◆ **Task objective**
Reproduce the data below in full and to the letter, images excepted.
::: Supplied data :::
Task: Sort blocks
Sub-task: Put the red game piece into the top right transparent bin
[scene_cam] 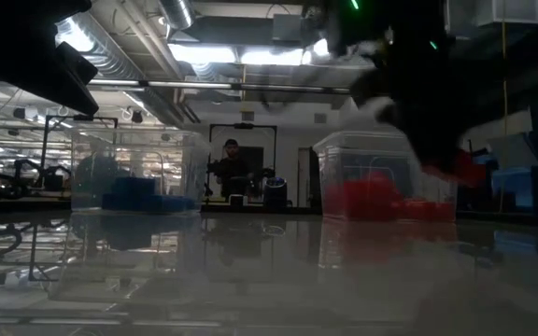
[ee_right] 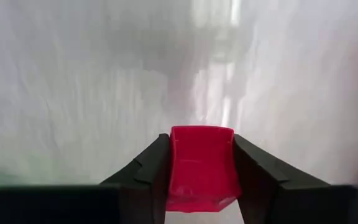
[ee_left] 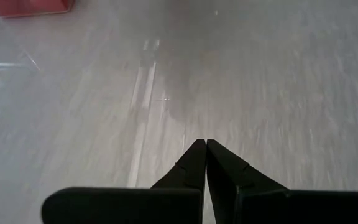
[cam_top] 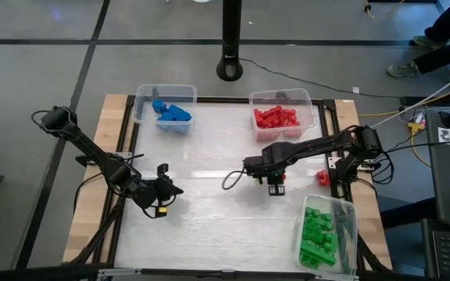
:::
◆ **Task output**
Task: Sort blocks
Sub-task: Put the red game piece into the top right transparent bin
[scene_cam] 
[ee_right] 
[ee_left] 
[cam_top] 

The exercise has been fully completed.